2020-09-18 Thread GitBox


josiahyan edited a comment on pull request #8214:
URL: https://github.com/apache/arrow/pull/8214#issuecomment-695114615


   @liyafan82 Thanks for taking a look!
   
   > I am a little surprised that JIT failed to transform the integer divistion 
to a right shift, as it can be easily deduced that the type width for an 
IntVector is always 4.
   
   I was pretty surprised too - it turned out that a huge chunk of cycles that 
we spent serializing data was devoted to this (BaseFixedWidthVector capacity 
bounds checking) + ArrowBuf bounds checking. This held true across the 
two/three JDK versions I used, across servers. It was not immediately evident 
where all the cycles are going on a Java-level profiler, but if you pull out 
the assembly, I think its quite clear (see the linked JIRA).
   
   > I am thinking about another way: can we simply save the value/validity 
buffer capacities? so we can further improve the performance by avoiding the if 
branch in getValueBufferValueCapacity and the if branch in capAtMaxInt
   I did this for a prototype internally - I think this is faster, but if done 
before even calling setSafe, implicitly assumes that no-one else is writing to 
the ArrowBuf.
   
   If I remember correctly, if we read the capacities directly and do these 
checks in getValueBufferValueCapacity, deeper in the setSafe call, performance 
was marginally comparable (at least within <20%?). However, this needs to be 
checked again. I wasn't too concerned about this, as we run with 
arrow.enable_unsafe_memory_access=false` set. We might have been able to make 
it faster on this front of checking the capacity, but its wy into 
diminishing returns (for us at least).
   
   We also lost a lot of performance over keeping 
`arrow.enable_unsafe_memory_access=false`, and I was wondering if there was a 
better way of eliminating all bounds checks, both on the BaseFixedWidthVector, 
and in ArrowBuf.chk.
   
   When we run our production code with 
`arrow.enable_unsafe_memory_access=false`, the breakdowns of the setSafe CPU 
usage (before this patch) according to an async sampling profiler are as 
following:
   
   53% for handleSafe (which this patch is expected to remove the majority of)

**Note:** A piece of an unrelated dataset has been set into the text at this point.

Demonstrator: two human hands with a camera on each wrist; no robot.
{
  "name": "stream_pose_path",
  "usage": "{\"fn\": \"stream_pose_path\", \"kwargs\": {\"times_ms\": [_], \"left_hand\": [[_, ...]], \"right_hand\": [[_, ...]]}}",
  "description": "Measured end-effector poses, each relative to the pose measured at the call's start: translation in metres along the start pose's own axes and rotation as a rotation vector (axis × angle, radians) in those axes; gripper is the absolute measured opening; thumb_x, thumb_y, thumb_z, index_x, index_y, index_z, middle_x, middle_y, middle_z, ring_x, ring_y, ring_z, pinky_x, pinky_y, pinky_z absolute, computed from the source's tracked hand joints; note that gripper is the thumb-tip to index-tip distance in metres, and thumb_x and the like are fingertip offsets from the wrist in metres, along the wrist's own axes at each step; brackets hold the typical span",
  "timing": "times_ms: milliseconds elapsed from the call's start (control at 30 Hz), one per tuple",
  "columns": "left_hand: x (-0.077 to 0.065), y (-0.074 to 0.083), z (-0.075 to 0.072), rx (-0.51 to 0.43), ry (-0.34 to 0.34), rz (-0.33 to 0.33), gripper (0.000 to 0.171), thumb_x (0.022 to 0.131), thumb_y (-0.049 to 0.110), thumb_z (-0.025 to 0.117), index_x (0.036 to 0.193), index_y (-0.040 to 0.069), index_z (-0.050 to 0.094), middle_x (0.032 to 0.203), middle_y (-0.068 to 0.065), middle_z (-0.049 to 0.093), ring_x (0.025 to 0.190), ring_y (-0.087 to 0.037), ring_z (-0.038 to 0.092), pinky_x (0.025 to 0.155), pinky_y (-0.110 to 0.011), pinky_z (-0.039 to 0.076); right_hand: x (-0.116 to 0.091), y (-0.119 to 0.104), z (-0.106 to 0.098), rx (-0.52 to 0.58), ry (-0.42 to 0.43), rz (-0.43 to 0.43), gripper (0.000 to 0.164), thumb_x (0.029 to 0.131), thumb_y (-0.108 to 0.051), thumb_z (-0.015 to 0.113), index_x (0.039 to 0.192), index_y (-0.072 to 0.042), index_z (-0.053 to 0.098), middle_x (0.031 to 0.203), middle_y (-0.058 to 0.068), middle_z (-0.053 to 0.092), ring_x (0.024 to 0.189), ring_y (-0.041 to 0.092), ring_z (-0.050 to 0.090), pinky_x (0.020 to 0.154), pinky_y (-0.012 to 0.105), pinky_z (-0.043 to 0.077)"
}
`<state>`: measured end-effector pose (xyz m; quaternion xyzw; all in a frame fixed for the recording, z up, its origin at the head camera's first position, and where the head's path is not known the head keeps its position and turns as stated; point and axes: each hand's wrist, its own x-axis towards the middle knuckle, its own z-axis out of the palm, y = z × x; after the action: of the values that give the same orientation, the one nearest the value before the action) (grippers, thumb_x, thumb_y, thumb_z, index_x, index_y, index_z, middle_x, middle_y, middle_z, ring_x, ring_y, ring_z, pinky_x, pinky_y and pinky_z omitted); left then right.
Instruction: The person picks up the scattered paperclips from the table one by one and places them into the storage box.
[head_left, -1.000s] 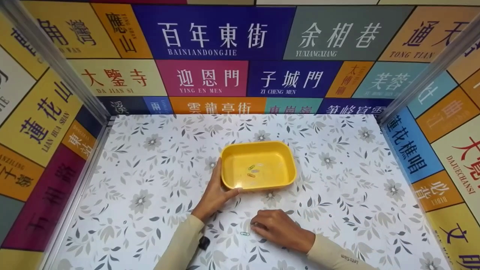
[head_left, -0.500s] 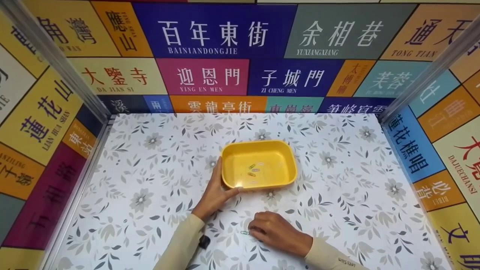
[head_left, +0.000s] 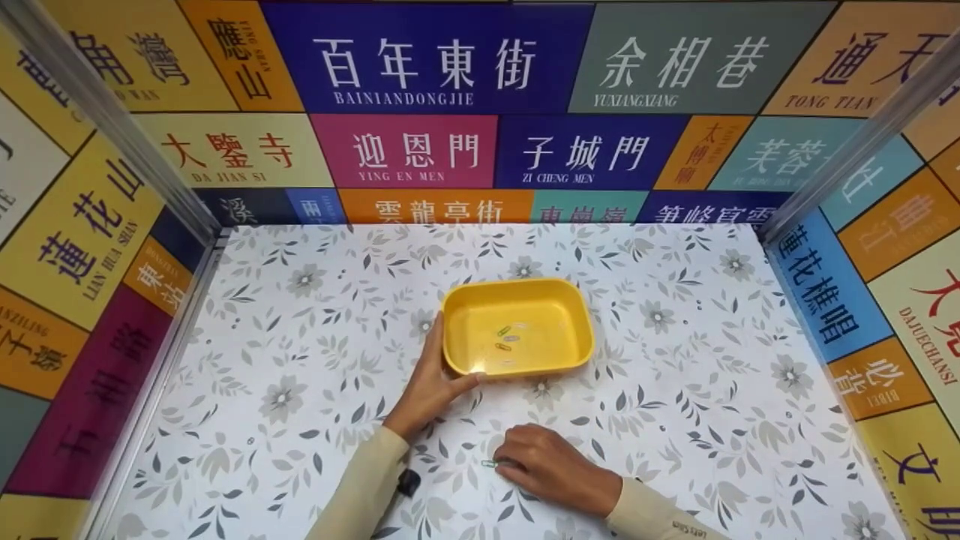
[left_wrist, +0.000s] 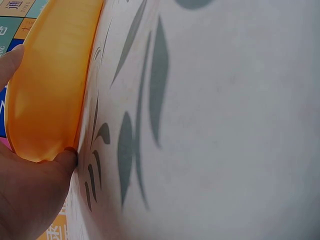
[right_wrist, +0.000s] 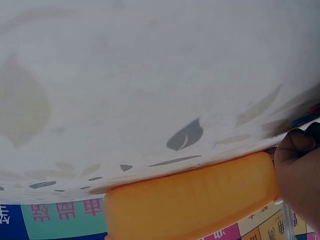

   ~30% for the ArrowBuf.chk checks in the `set(index, value)` code.
   
   I was thinking that if we had a specialized vector append API, that 
guaranteed ownership of the buffer, we could throw out all of these bounds 
checks safely (in handleSafe, and ArrowBuf.chk), as well as have a restricted 
API to optimize building buffers out of. Something like the original 
[IntWriter](https://arrow.apache.org/docs/java/reference/org/apache/arrow/vector/complex/writer/BaseWriter.ScalarWriter.html)
 interface, but with stronger ownership semantics around the ArrowBuf? Is that 
something you think is possible/desirable?